Tag Archives: Bergamo

The curious case of Belgian schoolgirls & dogs which did not bark in the night

My early morning reading: better than Jehovah’s Witnesses

Yesterday morning, I was sitting in my friend’s house just outside Milan. There was a ring on the bell at the gate.

“It’ll be the missionaries.”

“Missionaries?” I asked.

“Christians.”

“Jehovah’s Witnesses?”

“Same thing. Missionaries.”

In fact, it was a man handing out the latest issue of the local revolutionary Communist party newspaper Lotta Communista (The Communist Fight).

So yes, missionaries.

“Are the Communists strong around here?” I asked.

“They used to be,” I was told. “There is a new Morman Temple opening round the corner, maybe this year.”

Religions seem to be finding Italy a fertile ground. Always have, I suppose.

In the afternoon, I went to the hilltop town of Bergamo with my friends. There were a group of perhaps twelve young schoolgirls going round one of the squares, asking people to wear a pink jacket and then taking photographs of them.

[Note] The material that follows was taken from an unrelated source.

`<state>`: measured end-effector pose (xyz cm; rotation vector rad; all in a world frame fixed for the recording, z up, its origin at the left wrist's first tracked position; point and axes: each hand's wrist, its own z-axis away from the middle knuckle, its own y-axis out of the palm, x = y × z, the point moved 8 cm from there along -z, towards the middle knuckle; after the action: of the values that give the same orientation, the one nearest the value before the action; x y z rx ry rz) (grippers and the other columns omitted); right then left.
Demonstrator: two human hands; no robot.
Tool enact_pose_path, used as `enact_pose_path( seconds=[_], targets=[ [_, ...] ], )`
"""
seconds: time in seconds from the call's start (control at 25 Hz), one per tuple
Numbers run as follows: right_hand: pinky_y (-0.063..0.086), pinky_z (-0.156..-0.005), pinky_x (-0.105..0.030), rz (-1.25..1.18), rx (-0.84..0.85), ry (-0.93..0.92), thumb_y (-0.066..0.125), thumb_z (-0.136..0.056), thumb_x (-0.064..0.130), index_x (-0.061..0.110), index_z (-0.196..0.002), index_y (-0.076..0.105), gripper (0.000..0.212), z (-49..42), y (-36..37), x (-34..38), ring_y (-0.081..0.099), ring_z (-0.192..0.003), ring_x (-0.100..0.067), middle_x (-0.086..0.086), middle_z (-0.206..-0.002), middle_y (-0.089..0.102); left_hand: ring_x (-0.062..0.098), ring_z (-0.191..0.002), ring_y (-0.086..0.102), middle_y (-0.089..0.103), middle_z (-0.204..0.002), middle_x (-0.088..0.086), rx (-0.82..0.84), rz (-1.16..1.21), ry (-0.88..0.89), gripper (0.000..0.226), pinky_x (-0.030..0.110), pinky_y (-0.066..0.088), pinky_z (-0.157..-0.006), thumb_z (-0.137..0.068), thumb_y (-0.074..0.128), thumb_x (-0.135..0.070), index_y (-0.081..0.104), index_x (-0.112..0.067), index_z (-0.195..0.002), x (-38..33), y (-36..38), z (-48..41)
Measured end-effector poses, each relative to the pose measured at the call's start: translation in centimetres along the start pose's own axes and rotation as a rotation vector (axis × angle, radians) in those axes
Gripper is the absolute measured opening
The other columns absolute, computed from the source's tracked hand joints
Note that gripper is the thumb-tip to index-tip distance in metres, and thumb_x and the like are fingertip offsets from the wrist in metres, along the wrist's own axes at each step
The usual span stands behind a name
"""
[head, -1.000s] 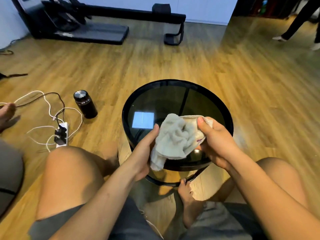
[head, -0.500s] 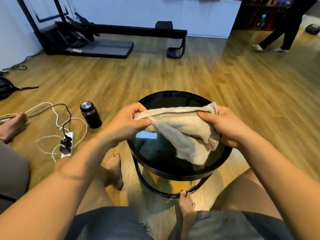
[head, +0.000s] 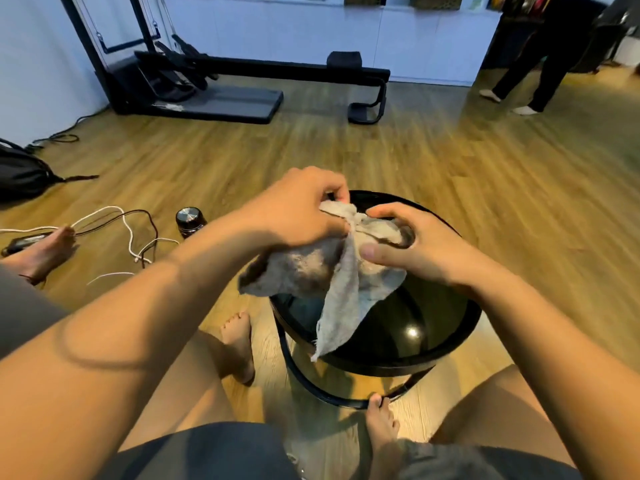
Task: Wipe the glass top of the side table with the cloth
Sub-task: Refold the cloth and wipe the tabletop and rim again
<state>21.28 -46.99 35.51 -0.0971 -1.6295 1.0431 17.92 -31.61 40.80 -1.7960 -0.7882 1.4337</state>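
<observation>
left hand (head: pixel 298 209): raised over table's 10 o'clock edge, fingers pinching cloth (head: pixel 332 271) | right hand (head: pixel 412 244): alongside, thumb and fingers gripping cloth | cloth: bunched, hanging above glass top (head: pixel 415 317)

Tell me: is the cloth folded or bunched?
Bunched: left hand and right hand grip the cloth together; one loose corner hangs over the glass top.

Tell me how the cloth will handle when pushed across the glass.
Probably floppy: the cloth sags in folds below the left hand and right hand, one corner dangling. Likely light, since finger pinches carry it. Fuzzy, it may drag and bunch on the glass top.
</observation>
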Motion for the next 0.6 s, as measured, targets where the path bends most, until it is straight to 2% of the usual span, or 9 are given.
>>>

“Why the pink jacket?” I asked the schoolgirls.

“We are all from different schools,” I was told, “but we all come from Belgium. You go to a camp and you meet people and you do stuff for them. we are at Camp Lovere. It is a water camp. We do water sports there.”

“And the pink jacket?” I asked.

“It’s a game that we play in the city,” I was told. “We are in different groups, all battling against each other. There are other groups who have to make sure people wear pants… like swimming shorts. We have to get pictures of things and we also have to collect some Italian food and create a human pyramid. And we have to teach a tap dance to somebody and to wrap someone – an Italian – in toilet paper and take a picture.”

“And if you win?” I asked.

“We win two bowls of ice cream,” I was told. “But we have to go now.”

Belgian schoolgirls build the human pyramid

They rushed across the square. Two men were persuaded to kneel on all fours on the ground and six girls formed a human pyramid with them.

As we were driving out of town, my friend saw two greyhounds.

“They are lovely,” my friend said. “There is an Italian association which rescues greyhounds from Irish racetracks. Did you know the greyhounds get killed after they stop winning races?”

Later, as we ate our evening meal in the garden beside our house, a man started shouting and a woman started screaming in fear in the large house across the road.

I looked at my friend.

“He is shouting at her I will kill you! and she is screaming. It does not sound good.”

But the four dogs owned by the man in the house across the road were not barking so, presumably, it was not an unusual occurrence.